### Exercise prompt
Copy the entries without a single change. Pictures should be dropped.

### Record set
##########
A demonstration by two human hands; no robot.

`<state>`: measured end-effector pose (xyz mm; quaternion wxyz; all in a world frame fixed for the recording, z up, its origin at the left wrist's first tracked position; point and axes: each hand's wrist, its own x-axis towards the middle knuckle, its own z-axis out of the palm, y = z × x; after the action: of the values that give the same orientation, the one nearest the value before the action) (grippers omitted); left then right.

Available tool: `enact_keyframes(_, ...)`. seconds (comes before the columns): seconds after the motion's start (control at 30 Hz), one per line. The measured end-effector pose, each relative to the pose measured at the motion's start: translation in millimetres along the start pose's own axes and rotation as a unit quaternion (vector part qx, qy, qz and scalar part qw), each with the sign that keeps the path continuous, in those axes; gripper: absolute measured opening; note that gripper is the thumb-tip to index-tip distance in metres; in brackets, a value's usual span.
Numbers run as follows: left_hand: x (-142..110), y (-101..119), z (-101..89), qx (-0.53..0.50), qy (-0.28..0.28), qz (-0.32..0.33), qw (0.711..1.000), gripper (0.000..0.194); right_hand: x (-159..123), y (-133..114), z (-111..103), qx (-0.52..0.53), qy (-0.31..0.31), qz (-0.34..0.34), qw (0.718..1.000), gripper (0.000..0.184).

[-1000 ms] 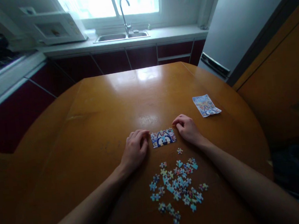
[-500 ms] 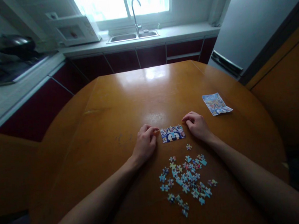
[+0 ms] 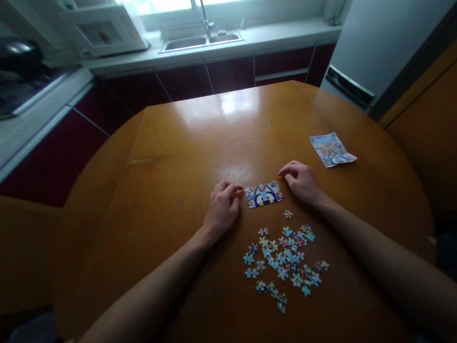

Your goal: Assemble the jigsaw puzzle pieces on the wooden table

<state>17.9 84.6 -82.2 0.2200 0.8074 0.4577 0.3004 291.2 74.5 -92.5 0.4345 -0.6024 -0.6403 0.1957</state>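
A partly joined jigsaw puzzle (image 3: 263, 195) lies flat on the wooden table, showing a blue cartoon dog face with a knobbed upper edge. My left hand (image 3: 224, 207) rests at its left side, fingers loosely bent and the fingertips close to the edge; whether they touch it I cannot tell. By the upper right corner rests my right hand (image 3: 300, 183), its fingers loosely bent and nothing visible in them. One loose puzzle piece (image 3: 288, 214) lies just below the joined part. Closer to me is a scattered pile of puzzle pieces (image 3: 287, 260), mostly light blue and multicoloured, between my forearms.
A creased picture sheet (image 3: 332, 149) with the dog design lies at the right on the round-sided table (image 3: 162, 156). Beyond the table are a counter with a sink (image 3: 184, 44), a microwave (image 3: 104, 32), a pan (image 3: 7, 52) on the stove, and a fridge (image 3: 396, 26) at right.
The whole view has shifted slightly, so the table and puzzle appear higher. The fingers of my left hand look slightly more stretched out; the puzzle and loose pieces keep their arrangement.
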Motion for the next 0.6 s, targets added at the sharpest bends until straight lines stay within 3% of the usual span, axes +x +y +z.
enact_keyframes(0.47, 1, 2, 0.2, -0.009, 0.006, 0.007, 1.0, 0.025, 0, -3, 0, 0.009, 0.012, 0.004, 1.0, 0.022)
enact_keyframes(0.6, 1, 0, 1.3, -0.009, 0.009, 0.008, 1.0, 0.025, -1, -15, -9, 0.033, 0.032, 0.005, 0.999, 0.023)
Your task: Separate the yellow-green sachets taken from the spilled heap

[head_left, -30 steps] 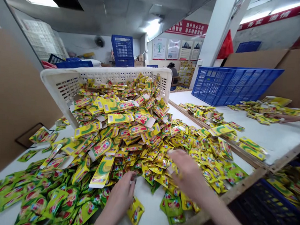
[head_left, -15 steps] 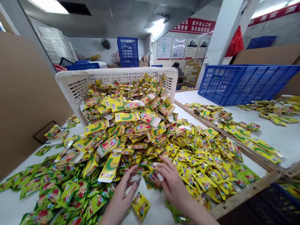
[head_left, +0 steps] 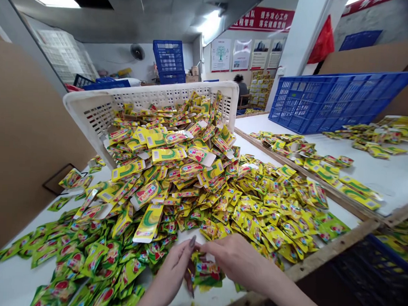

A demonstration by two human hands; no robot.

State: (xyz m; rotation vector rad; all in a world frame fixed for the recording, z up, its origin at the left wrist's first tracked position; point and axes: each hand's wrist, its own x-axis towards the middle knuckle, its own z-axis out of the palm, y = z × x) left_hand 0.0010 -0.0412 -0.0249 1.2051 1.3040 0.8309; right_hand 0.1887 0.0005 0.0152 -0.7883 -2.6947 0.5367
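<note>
A small green sachet (head_left: 208, 274) with a red fruit print lies between my hands, just above the white tabletop near its front edge. My right hand (head_left: 235, 259) is closed over its upper side, with some fingers hidden behind the hand's back. At the sachet's left edge, my left hand (head_left: 176, 265) has its thumb raised and its fingers curled below. Something yellow shows under the sachet, too covered to make out. Green sachets (head_left: 109, 261) are heaped to the left, yellow sachets (head_left: 265, 214) to the right. Flat yellow cartons (head_left: 149, 223) pile up just beyond my hands.
A white basket (head_left: 91, 94) lies tipped toward me, spilling cartons. Cardboard (head_left: 24, 154) stands at the left. A wooden rail (head_left: 338, 242) edges the table; past it a blue crate (head_left: 304, 103) sits among more packets. Another person (head_left: 241, 89) is in the far background.
Both hands have come closer together and moved down toward the table edge, bringing the green sachet with them. The loose yellow sachet between my arms is now mostly covered. The view has tilted slightly.
</note>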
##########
### Task output
A demonstration by two human hands; no robot.

`<state>`: measured end-effector pose (xyz mm; quaternion wxyz; all in a world frame fixed for the recording, z up, its origin at the left wrist's first tracked position; point and axes: each hand's wrist, its own x-axis towards the middle knuckle, its own z-axis out of the palm, y = z × x; after the action: of the values that give the same orientation, the one nearest the value before the action) (grippers omitted); left then right.

Available tool: `enact_keyframes(_, ...)`. seconds (comes before the columns): seconds after the motion's start (control at 30 Hz), one per line. The measured end-effector pose, each relative to the pose measured at the motion's start: translation in millimetres along the start pose's own axes and rotation as a unit quaternion (vector part qx, qy, qz and scalar part qw), each with the sign that keeps the path continuous, in those axes; gripper: absolute measured opening; note that gripper is the thumb-tip to index-tip distance in metres; in brackets, a value's usual span.
Numbers run as follows: left_hand: x (-142..110), y (-101..119), z (-101..89), qx (-0.53..0.50), qy (-0.28..0.28), qz (-0.32..0.33), qw (0.711..1.000), gripper (0.000..0.194); right_hand: x (-159..123), y (-133..114), z (-111..103), qx (-0.52..0.53), qy (-0.31..0.31), qz (-0.34..0.34), qw (0.718..1.000), gripper (0.000..0.184).

[-1000 ms] 
[-500 ms] 
[+0 ms] 

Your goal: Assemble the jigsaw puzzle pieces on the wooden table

<state>17.9 84.6 -82.2 0.2200 0.8074 0.4577 0.3004 291.2 74.5 -92.5 0.4345 -0.6024 -0.6403 0.1957</state>
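A partly joined jigsaw puzzle (image 3: 263, 195) lies flat on the wooden table, showing a blue cartoon dog face with a knobbed upper edge. My left hand (image 3: 224, 207) rests at its left side, fingers loosely bent and the fingertips close to the edge; whether they touch it I cannot tell. By the upper right corner rests my right hand (image 3: 300, 183), its fingers loosely bent and nothing visible in them. One loose puzzle piece (image 3: 288, 214) lies just below the joined part. Closer to me is a scattered pile of puzzle pieces (image 3: 287, 260), mostly light blue and multicoloured, between my forearms.
A creased picture sheet (image 3: 332, 149) with the dog design lies at the right on the round-sided table (image 3: 162, 156). Beyond the table are a counter with a sink (image 3: 184, 44), a microwave (image 3: 104, 32), a pan (image 3: 7, 52) on the stove, and a fridge (image 3: 396, 26) at right.
The whole view has shifted slightly, so the table and puzzle appear higher. The fingers of my left hand look slightly more stretched out; the puzzle and loose pieces keep their arrangement.
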Motion for the next 0.6 s, targets added at the sharpest bends until straight lines stay within 3% of the usual span, axes +x +y +z.
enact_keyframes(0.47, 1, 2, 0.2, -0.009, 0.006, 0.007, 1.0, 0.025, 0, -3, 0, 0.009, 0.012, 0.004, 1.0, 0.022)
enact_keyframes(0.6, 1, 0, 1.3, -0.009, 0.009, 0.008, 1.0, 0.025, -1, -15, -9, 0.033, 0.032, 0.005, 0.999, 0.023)
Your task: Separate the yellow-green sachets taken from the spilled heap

[head_left, -30 steps] 
[head_left, -15 steps] 
[head_left, +0 steps] 

A demonstration by two human hands; no robot.

State: (xyz m; rotation vector rad; all in a world frame fixed for the recording, z up, its origin at the left wrist's first tracked position; point and axes: each hand's wrist, its own x-axis towards the middle knuckle, its own z-axis out of the palm, y = z × x) left_hand 0.0010 -0.0412 -0.0249 1.2051 1.3040 0.8309; right_hand 0.1887 0.0005 0.0152 -0.7883 -2.6947 0.5367
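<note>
A small green sachet (head_left: 208, 274) with a red fruit print lies between my hands, just above the white tabletop near its front edge. My right hand (head_left: 235, 259) is closed over its upper side, with some fingers hidden behind the hand's back. At the sachet's left edge, my left hand (head_left: 176, 265) has its thumb raised and its fingers curled below. Something yellow shows under the sachet, too covered to make out. Green sachets (head_left: 109, 261) are heaped to the left, yellow sachets (head_left: 265, 214) to the right. Flat yellow cartons (head_left: 149, 223) pile up just beyond my hands.
A white basket (head_left: 91, 94) lies tipped toward me, spilling cartons. Cardboard (head_left: 24, 154) stands at the left. A wooden rail (head_left: 338, 242) edges the table; past it a blue crate (head_left: 304, 103) sits among more packets. Another person (head_left: 241, 89) is in the far background.
Both hands have come closer together and moved down toward the table edge, bringing the green sachet with them. The loose yellow sachet between my arms is now mostly covered. The view has tilted slightly.
</note>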

The response to this exercise is finished.